|Gargoyles on Woodchester Mansion, Woodchester Park, Gloucestershire by Steve Walker/ flickr.com/ Creative Commons|
© Shamoni Sarkar
In the months leading up to the new year in the Indian state of West Bengal, a sixteen-year-old girl’s life was calculatedly taken away by two sets of people: those who should have protected her simply as a person (her only friend in a new neighbourhood, and the neighbours themselves), and those whose legal duty it was to protect her right to life (politicians, doctors, and the local police). Both sets of people violated her, at times with combined force. She was gangraped twice. The first time was with the pure intent to assault, and the second with intent to silence. The third assault came from the police, with the intent to cover up and minimize trouble (trouble that might be caused to them). The fourth assault was by failed politicians, with the intent to make quick gains from death. The result was an assaulted human body in an expedient chain of associations and intentions– a collective failure of every possible kind of human civility, and an even bigger collective failure to act.

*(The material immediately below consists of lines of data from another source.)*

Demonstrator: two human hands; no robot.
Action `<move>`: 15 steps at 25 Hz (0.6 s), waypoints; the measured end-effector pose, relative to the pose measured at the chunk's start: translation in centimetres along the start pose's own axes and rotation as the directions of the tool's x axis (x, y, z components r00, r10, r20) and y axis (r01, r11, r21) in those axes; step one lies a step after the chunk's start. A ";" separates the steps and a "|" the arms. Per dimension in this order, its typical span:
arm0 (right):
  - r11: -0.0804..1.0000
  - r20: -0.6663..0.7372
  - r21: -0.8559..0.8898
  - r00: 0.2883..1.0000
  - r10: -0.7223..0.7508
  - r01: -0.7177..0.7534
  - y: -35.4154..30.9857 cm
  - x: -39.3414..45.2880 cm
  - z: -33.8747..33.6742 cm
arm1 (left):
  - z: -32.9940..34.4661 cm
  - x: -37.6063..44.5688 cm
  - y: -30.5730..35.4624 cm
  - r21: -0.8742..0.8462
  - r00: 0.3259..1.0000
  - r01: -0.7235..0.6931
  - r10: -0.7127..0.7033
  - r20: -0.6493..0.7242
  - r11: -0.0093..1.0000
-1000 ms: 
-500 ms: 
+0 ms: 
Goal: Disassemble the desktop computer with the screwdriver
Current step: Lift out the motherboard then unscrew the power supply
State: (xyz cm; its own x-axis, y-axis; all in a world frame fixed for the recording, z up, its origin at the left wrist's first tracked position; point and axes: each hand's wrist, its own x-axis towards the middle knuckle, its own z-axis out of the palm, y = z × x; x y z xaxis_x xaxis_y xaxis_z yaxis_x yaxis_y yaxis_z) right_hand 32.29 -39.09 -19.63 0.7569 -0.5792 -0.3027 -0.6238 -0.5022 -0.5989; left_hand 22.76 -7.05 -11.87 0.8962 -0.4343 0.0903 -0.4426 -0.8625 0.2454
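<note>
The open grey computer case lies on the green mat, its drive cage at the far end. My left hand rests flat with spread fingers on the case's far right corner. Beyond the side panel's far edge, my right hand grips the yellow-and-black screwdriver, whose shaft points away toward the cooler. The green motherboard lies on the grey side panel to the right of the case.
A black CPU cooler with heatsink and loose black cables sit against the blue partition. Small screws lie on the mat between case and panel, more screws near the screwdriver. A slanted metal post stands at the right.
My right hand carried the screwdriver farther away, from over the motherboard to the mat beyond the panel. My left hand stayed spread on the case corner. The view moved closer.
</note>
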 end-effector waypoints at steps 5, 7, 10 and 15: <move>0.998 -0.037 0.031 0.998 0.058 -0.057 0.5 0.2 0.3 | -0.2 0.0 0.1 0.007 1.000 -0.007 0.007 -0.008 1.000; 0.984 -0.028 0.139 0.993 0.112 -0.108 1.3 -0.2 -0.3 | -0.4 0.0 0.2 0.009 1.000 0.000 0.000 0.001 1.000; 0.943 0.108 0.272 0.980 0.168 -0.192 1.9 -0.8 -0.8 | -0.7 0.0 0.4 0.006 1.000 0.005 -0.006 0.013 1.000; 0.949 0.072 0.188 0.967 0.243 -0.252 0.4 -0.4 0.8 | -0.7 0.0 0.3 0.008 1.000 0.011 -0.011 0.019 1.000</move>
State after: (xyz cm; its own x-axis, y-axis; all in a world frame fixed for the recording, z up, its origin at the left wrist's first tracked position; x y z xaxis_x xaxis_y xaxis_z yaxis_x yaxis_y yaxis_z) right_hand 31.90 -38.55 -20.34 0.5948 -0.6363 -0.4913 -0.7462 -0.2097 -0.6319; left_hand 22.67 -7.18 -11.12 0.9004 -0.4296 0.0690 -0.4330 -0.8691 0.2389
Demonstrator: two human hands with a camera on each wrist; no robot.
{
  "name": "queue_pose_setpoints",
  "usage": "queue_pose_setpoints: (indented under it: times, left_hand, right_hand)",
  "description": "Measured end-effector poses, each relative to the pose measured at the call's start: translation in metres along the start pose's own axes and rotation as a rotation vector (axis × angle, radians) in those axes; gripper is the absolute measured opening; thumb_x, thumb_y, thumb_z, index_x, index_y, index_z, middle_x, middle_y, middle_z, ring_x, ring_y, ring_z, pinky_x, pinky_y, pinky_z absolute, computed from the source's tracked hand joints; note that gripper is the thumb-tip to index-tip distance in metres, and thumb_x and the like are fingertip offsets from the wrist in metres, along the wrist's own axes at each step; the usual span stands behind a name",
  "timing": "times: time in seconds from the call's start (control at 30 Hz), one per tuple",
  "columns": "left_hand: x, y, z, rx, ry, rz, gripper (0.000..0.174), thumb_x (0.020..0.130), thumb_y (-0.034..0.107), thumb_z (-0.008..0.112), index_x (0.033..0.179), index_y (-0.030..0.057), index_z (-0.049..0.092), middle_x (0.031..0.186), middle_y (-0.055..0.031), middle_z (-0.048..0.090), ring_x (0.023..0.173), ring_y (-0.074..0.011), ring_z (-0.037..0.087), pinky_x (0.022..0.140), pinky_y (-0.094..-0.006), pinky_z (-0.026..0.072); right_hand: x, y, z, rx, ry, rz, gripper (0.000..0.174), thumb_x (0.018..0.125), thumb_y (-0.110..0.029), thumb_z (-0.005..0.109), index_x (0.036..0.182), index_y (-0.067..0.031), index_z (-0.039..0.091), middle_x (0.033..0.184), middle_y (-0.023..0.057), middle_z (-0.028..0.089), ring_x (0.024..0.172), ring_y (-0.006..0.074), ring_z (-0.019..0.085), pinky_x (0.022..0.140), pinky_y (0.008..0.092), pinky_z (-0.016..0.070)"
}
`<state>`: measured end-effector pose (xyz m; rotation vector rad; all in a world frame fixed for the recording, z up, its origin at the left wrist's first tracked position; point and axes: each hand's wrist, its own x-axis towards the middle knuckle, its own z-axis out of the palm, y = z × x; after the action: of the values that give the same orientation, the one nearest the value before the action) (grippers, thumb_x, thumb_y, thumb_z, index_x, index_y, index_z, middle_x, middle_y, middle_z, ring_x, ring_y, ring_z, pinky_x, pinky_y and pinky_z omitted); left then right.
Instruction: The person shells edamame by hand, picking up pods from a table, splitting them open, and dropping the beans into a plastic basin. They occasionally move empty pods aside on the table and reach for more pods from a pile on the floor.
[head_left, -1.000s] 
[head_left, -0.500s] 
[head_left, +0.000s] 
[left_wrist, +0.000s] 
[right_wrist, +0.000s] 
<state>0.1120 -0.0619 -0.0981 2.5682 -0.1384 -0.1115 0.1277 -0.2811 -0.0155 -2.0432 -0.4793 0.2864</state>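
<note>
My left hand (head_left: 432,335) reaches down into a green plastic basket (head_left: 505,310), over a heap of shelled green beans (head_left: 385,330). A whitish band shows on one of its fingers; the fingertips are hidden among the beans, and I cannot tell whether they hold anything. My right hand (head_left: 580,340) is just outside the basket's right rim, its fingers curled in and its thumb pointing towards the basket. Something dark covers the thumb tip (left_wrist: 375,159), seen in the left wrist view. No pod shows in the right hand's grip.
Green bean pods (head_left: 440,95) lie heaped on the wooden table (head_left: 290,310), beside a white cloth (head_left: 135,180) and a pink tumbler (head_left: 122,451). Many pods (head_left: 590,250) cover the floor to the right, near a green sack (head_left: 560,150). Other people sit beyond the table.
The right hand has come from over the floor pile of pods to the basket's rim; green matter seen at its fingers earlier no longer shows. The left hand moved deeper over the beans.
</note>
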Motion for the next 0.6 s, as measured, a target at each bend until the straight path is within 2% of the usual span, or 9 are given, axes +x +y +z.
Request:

The girl had recently migrated to the city with her parents from another state, because the future looked better for them there. She had made one friend in her neighbourhood– a fish trader named Chhotu. In October, Chhotu and five of his friends raped the girl in a deserted house and left her in the fields. Her parents found her many hours later. After she filed a complaint with the police the next day, the same gang of boys intercepted her and her father on the road, abducted her and raped her again, this time leaving her on the railroad tracks, clearly wishing for her to slowly die. The six perpetrators were arrested over the next ten days. But back at home, their friends in the area, as also some of the neighbours, began to taunt the girl and her family. They were forced to move to another part of the city. But the landlady there happened to be the mother of a friend of one of the rapists. She suggested that the family leave because their daughter’s presence was soiling the neighbourhood, and she made sure they were verbally abused everyday. Her son and some of his accomplices made frequent visits to the house, threatening the family with violent consequences if they did not withdraw their police complaint. On December 23rd, the girl was found in flames in her house while her mother had gone to the market. She died of 70% burn injuries eight days later. Initial reports had claimed she had killed herself, but in her final statement to the police, she named the two men who set her on fire, and now her death has officially become a murder.
After death, there was a frighteningly petty tussle over who was entitled to guard the body and for what reasons. The police have been accused of rushing the body to the crematorium without the permission of the parents, to avoid protests from angry people. But then the labour arm of the state’s opposition party hijacked the hearse from the crematorium to use as bait for their “protest march”. They shouted that the party in power was behind the crime and all its consequences. In defiance, they held on to the body of the girl in the hearse because they could give her family what the ruling party had not. The police were incapable of controlling the situation, and the labourers’ protest ran its full course. The body of the girl had been conveniently claimed and made to move long distances for more than a day before it was allowed to disintegrate legally, with some sort of peaceful finality.
A rape is an assault on a body’s basic right to feel freely. The perversity of its violence comes from the fact that the assaulted person is always made to feel in a way inherently responsible for her/his own sense of victimhood and pain. Simply by being victims of rape, their bodies become receptacles for what should be their attackers’ guilt. This particular case is built on a chain of transferred guilt and responsibility. The girl was consistently reminded of her “responsibility” for the circumstances of what had been done to her. Ensuring that she felt every stage of what had been done to her without there being an “end” was a process initiated by the two rapes and continued after her death. The six boys did not rape and kill, but they raped, taunted and teased. Neighbours did not drive the family out physically, but they whispered and connived. So, the act of not “completing” their crimes took on more criminality than the crimes themselves.
After the girl’s death, the police, the doctors and the politicians left their crimes “open-ended” as well: The police were inept so they just scolded and then gave up to see what happened; the doctors apparently showed no urgency to admit a patient with 70% burns on her body; and finally the labour union did everything in the name of justice for the family but ended up staging a self-indulgent charade in which the cause of the charade– a young girl’s life– became a little prop. After this, the least bit of humaneness possible would be an uneventful– hopefully even peaceful– cremation. But even this was rushed, stalled, and eventually carried out as a tired formality.
In the middle of these perversely prolonged crimes, the young girl herself was the only person who acted and took accountability for it. She filed a rape complaint, made an effort to adapt to new living spaces against the odds, and named the men who set her on fire even if she probably knew that she wouldn’t survive their attack. Perhaps we can allow ourselves to believe that even after being raped, threatened, burned and taken up as a false cause, her body was silently in control of its own sense of existence.